**What to do:** Extract the full listing verbatim and drop any pictures from your copy.

[Start of section]

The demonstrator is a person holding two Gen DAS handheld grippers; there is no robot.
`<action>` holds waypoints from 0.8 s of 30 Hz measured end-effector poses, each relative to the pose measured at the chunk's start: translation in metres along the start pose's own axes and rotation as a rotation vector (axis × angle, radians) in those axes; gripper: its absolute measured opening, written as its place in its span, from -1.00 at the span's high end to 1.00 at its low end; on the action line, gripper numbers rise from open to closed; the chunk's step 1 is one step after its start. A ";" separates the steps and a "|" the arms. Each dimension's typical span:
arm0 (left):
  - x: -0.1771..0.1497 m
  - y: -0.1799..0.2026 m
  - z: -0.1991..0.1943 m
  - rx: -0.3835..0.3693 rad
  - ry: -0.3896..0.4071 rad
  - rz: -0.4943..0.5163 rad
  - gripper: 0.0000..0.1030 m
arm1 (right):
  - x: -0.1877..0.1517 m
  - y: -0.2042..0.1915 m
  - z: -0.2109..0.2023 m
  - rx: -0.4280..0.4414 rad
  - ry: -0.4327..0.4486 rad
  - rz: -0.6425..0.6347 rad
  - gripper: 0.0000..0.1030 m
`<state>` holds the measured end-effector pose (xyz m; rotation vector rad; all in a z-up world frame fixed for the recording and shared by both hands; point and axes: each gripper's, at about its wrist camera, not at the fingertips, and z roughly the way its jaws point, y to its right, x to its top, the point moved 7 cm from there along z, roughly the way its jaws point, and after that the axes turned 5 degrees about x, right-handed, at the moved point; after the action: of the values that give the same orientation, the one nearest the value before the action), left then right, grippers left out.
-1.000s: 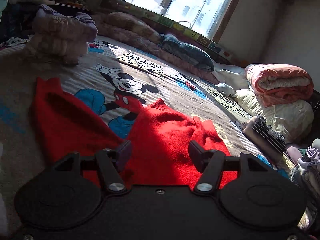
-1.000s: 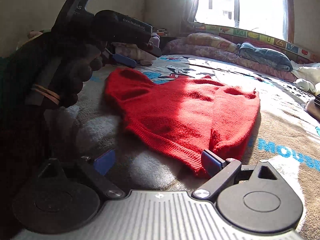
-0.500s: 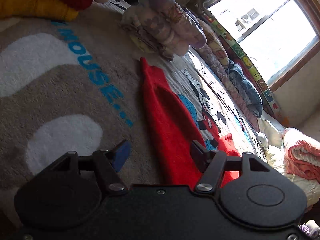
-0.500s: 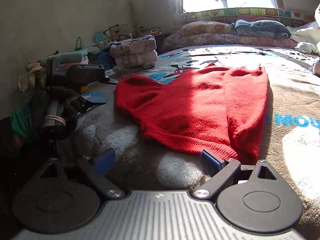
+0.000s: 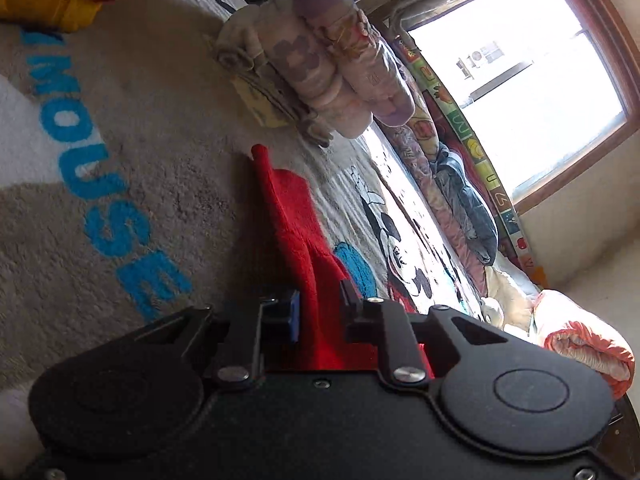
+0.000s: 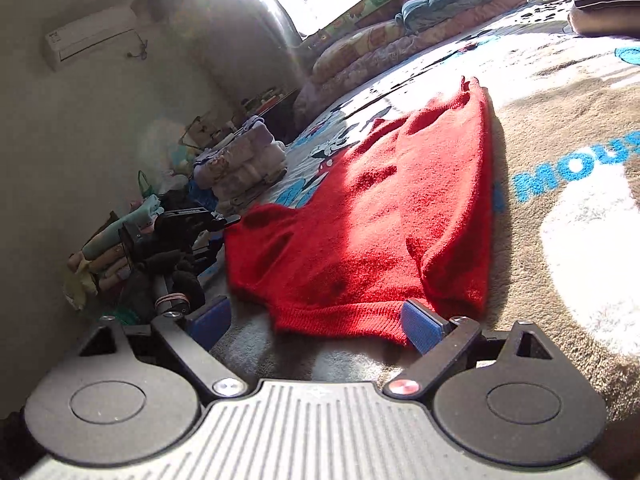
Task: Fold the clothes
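Two claws at red sweater [image 6: 360,224], spread flat on blanket [image 6: 560,128] for folding. Left claw [image 5: 320,312] pinched narrow on sweater's sleeve-side edge, likely for fold-over. Right claw [image 6: 316,318] wide, straddling sweater hem, nothing gripped.

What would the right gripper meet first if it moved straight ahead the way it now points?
Most likely the near hem of the red sweater, lying on the blanket just ahead of the right gripper, between its open jaws.

You can read blue letters "MOUSE" woven into the blanket [image 5: 168,152] on the bed; the right wrist view shows "MOUS".
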<state>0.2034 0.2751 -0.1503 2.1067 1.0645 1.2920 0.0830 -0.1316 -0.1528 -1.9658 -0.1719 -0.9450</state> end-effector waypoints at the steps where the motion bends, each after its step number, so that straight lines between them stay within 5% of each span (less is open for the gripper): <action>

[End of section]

**Worked solution:**
The demonstrator is a person holding two Gen DAS handheld grippers; there is no robot.
`<action>` holds waypoints from 0.8 s of 30 Hz measured end-effector poses, each relative to the pose measured at the chunk's start: translation in metres along the start pose's own axes and rotation as a rotation vector (axis × angle, radians) in those axes; gripper: its absolute measured opening, written as its place in its span, from -1.00 at the span's high end to 1.00 at its low end; on the action line, gripper numbers rise from open to closed; the chunk's step 1 is one step after its start. A ";" separates the steps and a "|" the arms. Each dimension's typical span:
arm0 (left):
  - x: -0.1771..0.1497 m
  - y: -0.1799..0.2026 m
  - z: -0.1991..0.1943 m
  - rx: -0.3835..0.3693 rad
  - ry: -0.3896..0.4071 rad
  - rz: -0.4943..0.5163 rad
  - gripper: 0.0000..0.1030 m
arm1 (right):
  - x: -0.1877..0.1517 m
  - y: -0.2042..0.1915 m
  - z: -0.2109..0.2023 m
  - rx: -0.4280..0.4414 rad
  - ry: -0.4327..0.4486 rad
  - rz: -0.6425..0.6347 rad
  - gripper: 0.0000..0.1030 m
`<state>` holds the measured end-effector pose (xyz m; rotation vector rad; all in a z-up world frame fixed for the recording and shared by both hands; point and axes: each gripper's, at about its wrist camera, not at the fingertips, and z roughly the way its jaws point, y to its right, x to its top, the point moved 7 cm from there along z, roughly the way its jaws point, and after that the axes turned 5 degrees about x, right-handed, at the moved point; after the action: of the values that give the same orientation, the one nearest the value before the action), left then right, grippers left out.
-1.000s: 
-1.000s: 
-0.500s: 
-0.500s: 
+0.000s: 
+0.000s: 
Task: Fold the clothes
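Two claws at red sweater [image 6: 360,224], spread flat on blanket [image 6: 560,128] for folding. Left claw [image 5: 320,312] pinched narrow on sweater's sleeve-side edge, likely for fold-over. Right claw [image 6: 316,318] wide, straddling sweater hem, nothing gripped.

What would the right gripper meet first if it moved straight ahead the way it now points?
Most likely the near hem of the red sweater, lying on the blanket just ahead of the right gripper, between its open jaws.

You can read blue letters "MOUSE" woven into the blanket [image 5: 168,152] on the bed; the right wrist view shows "MOUS".
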<state>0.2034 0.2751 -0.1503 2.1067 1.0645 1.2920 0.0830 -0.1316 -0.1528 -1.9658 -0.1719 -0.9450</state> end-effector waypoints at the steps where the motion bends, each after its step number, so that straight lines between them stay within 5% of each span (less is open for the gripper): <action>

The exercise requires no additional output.